You can thank Political Correctness and its demand for "diversity." That philosophy has sown the seeds for more strife and tragedy than almost anything else in America's history. Cataloguing Americans into specific interest groups, with special favors and preferences (which is what PC and the "diversity" movement are all about), makes a mockey of the American credo "E Pluribus Unum (From Many, One)." Rather, it has tortured that credo to one stating the exact opposite: "E Unum Pluribus (From One, Many)." America's greatness has been its unity as ONE people, made up of many individuals of wide and varied heritage whose common bond was their desire to BE an American. Political Correctness and its "diversity" abomination insists on just the opposite.
To: ought-six
Actually, "E Unum Pluribus," means the same thing as "E Pluribus Unum."
Latin uses the case of the noun to indicate its relationship to the preposition.
Pluribus is the ablative case of the adjective that means "many". "E" is a preposition that takes the ablative case. "Unum" is the accusative (objective)case of the noun that means "one". A transitive verb (in this case the understood verb meaning "comes") takes the accusative case.
Therefore, you can say, "Pluribus Unum E," and it will mean "Out of many comes one." This might not be pretty Latin, but I think you get my point.
All you Latin scholars out there, please don't nitpick this.

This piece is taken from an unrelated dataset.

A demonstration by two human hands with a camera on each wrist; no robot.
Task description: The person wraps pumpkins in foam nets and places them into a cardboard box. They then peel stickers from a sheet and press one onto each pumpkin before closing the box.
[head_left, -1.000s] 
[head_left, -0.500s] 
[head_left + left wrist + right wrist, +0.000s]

It has been 35 years since I have tried to translate Latin. That's why I can't remember the root of "pluribus."
16 posted on
03/24/2003 6:19:17 AM PST by
HIDEK6
To: ought-six
Abdul Karim Hasan, the imam at the Bilal Islamic Center in Los Angeles that Akbar and his family used to attend, described Akbar as a ''quiet, mild-type person." So, what lesson is your average Joe to take from this incident? That even you most mild-mannered Muslim is a ticking time bomb who may at any moment lob grenades at his sleeping comrades and open up on them with an M-16? Is that really the lesson that Abdul Karim Hasan wants us to learn here?
RE: "E Unum Pluribus (From One, Many)."
During the 2000 Campaign, Algore used the national motto E Pluribus Unum, and went on at great length about how it meant, "From One, Many", and how it was actually a statment of the value of diversity. He completely stood the motto on it's head. And (a tiny bit over) half the US voted for this guy. Thank the Founders for the Electoral College!
33 posted on
03/24/2003 6:43:51 AM PST by
gridlock
(This tag line is printed with soy-based electrons on 100% post-consumer recycled ether)
To: ought-six
Rather, it has tortured that credo to one stating the exact opposite: "E Unum Pluribus (From One, Many)." Allow me to correct your Latin: "Ex Uno Plura (From One, Many)."